--- PROBLEM ---
Report how many lines below contain the word "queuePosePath", and give only that number.

--- DATASET CONTENT ---
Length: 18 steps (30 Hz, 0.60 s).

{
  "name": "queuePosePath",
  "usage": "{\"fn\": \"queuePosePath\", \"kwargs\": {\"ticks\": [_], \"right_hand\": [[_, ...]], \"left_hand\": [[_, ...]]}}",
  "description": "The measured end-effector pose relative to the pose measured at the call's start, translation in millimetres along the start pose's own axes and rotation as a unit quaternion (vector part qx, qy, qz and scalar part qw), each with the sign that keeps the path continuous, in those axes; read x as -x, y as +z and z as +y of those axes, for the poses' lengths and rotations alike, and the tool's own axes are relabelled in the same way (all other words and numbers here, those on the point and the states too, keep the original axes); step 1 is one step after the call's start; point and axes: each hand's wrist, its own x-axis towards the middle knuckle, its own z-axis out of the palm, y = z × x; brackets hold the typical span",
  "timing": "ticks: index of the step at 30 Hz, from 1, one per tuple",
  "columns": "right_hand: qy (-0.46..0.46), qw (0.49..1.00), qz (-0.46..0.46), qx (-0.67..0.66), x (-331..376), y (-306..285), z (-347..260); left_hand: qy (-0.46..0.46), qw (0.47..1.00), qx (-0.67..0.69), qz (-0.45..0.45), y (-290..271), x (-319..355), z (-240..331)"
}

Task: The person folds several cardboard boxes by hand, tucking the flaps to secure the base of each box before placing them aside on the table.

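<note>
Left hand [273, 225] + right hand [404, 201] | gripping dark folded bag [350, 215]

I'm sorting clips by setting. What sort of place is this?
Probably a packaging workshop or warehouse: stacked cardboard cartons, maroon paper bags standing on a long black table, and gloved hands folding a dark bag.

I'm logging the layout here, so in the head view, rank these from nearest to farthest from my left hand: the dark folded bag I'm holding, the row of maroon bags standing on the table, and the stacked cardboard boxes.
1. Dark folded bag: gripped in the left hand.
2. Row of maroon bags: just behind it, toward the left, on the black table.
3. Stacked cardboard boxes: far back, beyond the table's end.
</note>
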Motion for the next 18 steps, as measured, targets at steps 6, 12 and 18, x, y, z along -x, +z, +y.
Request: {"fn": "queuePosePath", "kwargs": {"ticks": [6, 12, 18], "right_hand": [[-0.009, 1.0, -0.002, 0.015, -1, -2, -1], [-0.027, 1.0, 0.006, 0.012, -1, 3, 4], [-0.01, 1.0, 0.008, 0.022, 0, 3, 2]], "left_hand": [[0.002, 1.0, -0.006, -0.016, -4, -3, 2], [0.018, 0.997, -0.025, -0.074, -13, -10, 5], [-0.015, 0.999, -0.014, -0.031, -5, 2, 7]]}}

--- COMPLETED TASK ---
3